[What the task asks]
From the entries below, retype only the lines from the one with "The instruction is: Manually" through the one with "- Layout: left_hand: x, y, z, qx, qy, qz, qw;", exactly as written.

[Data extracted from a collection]
[Start of Attachment]

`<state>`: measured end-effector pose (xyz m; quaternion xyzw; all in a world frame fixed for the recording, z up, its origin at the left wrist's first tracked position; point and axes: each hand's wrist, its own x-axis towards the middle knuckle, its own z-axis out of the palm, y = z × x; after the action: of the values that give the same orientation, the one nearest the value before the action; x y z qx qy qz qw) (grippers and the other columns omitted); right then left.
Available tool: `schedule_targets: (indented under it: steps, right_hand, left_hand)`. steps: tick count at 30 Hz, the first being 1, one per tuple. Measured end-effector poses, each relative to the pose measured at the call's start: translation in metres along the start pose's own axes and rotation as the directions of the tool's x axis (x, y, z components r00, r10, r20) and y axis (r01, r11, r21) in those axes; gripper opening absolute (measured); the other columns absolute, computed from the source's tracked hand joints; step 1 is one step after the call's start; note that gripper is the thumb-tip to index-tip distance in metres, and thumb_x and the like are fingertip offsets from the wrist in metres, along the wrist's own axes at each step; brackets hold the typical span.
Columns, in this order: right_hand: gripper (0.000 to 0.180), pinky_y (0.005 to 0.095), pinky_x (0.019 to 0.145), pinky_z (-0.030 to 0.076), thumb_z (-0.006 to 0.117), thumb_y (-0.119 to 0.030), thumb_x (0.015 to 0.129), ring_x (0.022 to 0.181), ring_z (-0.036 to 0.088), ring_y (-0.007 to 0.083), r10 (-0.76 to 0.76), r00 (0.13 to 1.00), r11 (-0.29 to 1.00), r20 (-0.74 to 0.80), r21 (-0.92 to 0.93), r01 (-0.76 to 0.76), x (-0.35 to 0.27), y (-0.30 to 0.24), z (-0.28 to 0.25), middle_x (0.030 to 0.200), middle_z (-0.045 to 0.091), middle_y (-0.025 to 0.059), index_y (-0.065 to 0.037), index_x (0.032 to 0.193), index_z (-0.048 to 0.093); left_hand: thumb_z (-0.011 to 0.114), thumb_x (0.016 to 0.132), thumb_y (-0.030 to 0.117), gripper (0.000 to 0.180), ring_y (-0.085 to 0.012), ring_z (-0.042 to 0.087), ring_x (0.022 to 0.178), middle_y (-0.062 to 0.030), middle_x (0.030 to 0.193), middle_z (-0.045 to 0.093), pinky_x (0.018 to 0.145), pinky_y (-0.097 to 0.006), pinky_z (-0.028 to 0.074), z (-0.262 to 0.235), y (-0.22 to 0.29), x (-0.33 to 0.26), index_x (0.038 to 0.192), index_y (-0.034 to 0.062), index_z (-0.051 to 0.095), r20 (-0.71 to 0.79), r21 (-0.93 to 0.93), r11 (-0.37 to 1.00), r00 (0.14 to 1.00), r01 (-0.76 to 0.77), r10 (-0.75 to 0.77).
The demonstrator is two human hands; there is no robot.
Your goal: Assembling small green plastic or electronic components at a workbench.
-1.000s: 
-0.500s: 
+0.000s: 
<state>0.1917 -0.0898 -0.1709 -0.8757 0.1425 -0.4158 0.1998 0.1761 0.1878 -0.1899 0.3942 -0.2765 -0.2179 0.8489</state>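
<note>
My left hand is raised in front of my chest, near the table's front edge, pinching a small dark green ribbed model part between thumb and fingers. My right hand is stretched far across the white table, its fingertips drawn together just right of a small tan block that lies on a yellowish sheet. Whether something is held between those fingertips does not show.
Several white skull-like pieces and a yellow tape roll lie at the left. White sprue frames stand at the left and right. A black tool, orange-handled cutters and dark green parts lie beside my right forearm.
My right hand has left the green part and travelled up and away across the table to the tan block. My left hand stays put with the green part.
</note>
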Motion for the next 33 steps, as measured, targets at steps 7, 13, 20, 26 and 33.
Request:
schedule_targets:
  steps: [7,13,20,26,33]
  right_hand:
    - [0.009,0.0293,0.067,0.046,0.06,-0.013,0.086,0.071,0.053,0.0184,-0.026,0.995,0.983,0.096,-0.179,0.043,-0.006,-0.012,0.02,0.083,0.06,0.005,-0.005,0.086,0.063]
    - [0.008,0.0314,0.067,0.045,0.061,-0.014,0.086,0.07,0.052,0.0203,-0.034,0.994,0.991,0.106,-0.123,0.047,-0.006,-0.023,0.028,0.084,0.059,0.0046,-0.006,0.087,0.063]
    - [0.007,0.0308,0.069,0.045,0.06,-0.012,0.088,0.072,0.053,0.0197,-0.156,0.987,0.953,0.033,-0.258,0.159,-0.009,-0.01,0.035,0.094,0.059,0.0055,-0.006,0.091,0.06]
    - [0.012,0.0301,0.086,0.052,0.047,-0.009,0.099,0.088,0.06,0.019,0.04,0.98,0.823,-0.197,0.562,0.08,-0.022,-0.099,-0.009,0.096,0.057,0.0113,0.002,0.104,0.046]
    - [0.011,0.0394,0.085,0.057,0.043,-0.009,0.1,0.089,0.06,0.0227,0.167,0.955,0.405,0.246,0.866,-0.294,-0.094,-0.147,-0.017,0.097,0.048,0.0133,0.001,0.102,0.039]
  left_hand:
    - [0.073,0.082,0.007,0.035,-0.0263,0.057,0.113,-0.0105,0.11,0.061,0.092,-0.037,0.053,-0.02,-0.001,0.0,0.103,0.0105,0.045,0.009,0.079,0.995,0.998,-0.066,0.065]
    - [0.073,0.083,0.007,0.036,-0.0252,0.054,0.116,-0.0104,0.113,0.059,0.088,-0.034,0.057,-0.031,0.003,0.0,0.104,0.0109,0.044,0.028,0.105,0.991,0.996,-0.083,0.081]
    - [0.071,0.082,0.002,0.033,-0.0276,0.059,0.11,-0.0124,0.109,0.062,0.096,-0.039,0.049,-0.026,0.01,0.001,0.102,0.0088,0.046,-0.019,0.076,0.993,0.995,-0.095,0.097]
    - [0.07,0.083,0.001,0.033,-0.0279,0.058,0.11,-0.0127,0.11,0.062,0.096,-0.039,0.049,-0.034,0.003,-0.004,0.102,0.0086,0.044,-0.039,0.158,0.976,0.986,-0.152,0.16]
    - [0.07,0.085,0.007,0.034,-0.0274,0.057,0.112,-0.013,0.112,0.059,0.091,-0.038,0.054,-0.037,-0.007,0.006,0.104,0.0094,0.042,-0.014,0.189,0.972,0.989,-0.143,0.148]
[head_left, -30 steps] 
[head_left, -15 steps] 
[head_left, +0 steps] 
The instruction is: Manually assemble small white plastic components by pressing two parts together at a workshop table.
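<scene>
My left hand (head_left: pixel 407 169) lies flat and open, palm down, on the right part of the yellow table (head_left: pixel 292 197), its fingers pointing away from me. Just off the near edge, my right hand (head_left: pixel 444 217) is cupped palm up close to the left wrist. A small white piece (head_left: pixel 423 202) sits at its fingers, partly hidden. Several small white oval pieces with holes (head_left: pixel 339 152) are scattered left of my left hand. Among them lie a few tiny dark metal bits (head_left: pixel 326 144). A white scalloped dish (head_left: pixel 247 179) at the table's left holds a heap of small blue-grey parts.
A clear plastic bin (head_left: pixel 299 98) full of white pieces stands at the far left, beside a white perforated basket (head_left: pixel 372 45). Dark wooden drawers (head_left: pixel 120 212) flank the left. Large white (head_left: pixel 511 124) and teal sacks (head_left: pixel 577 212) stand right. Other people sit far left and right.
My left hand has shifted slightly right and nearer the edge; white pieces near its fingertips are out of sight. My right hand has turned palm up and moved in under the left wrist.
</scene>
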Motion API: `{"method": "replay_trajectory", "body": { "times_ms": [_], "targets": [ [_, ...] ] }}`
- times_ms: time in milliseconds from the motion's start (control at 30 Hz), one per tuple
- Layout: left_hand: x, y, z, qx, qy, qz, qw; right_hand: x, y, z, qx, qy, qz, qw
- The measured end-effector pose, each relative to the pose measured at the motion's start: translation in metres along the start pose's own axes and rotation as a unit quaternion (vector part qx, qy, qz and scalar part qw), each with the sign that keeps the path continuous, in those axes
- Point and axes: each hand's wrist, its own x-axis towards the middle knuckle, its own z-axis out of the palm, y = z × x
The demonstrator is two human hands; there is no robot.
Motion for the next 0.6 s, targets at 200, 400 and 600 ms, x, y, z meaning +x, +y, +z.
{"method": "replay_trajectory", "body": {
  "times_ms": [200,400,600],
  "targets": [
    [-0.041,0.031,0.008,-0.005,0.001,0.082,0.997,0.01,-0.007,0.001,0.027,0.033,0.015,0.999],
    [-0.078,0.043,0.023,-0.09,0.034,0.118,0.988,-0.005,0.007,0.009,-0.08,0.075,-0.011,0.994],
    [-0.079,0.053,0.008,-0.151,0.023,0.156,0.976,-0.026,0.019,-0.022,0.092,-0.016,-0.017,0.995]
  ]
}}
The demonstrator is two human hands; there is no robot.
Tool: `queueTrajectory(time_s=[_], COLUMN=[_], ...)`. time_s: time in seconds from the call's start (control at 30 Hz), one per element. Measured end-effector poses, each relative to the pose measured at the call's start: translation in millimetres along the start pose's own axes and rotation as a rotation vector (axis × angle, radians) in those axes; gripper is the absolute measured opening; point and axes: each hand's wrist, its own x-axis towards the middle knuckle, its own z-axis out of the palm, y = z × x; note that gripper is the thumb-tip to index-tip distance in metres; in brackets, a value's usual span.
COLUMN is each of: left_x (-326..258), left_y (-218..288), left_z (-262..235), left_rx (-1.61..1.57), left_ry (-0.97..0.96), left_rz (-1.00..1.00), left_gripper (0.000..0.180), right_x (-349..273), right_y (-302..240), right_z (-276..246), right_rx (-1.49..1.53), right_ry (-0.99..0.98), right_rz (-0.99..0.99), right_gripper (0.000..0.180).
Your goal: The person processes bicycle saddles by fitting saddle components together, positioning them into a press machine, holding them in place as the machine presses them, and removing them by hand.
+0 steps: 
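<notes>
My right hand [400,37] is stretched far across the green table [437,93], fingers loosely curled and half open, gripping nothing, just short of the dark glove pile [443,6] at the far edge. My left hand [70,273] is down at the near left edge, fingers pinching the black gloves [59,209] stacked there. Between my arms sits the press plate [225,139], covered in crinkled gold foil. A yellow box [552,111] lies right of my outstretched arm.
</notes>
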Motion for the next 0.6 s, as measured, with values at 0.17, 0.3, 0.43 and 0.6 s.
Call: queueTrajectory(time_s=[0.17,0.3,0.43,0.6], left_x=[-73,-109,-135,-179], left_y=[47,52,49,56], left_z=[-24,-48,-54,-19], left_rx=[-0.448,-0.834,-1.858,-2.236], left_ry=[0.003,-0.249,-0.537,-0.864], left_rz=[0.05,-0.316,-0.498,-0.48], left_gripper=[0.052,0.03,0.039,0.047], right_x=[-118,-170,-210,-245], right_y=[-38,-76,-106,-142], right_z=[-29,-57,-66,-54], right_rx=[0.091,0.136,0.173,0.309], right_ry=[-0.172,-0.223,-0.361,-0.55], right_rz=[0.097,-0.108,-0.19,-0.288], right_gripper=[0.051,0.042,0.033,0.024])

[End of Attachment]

[Task response]
The instruction is: Manually assemble small white plastic components by pressing two parts together at a workshop table.
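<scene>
My left hand (head_left: pixel 407 169) lies flat and open, palm down, on the right part of the yellow table (head_left: pixel 292 197), its fingers pointing away from me. Just off the near edge, my right hand (head_left: pixel 444 217) is cupped palm up close to the left wrist. A small white piece (head_left: pixel 423 202) sits at its fingers, partly hidden. Several small white oval pieces with holes (head_left: pixel 339 152) are scattered left of my left hand. Among them lie a few tiny dark metal bits (head_left: pixel 326 144). A white scalloped dish (head_left: pixel 247 179) at the table's left holds a heap of small blue-grey parts.
A clear plastic bin (head_left: pixel 299 98) full of white pieces stands at the far left, beside a white perforated basket (head_left: pixel 372 45). Dark wooden drawers (head_left: pixel 120 212) flank the left. Large white (head_left: pixel 511 124) and teal sacks (head_left: pixel 577 212) stand right. Other people sit far left and right.
My left hand has shifted slightly right and nearer the edge; white pieces near its fingertips are out of sight. My right hand has turned palm up and moved in under the left wrist.
</scene>
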Motion API: `{"method": "replay_trajectory", "body": { "times_ms": [_], "targets": [ [_, ...] ] }}`
- times_ms: time in milliseconds from the motion's start (control at 30 Hz), one per tuple
- Layout: left_hand: x, y, z, qx, qy, qz, qw; right_hand: x, y, z, qx, qy, qz, qw

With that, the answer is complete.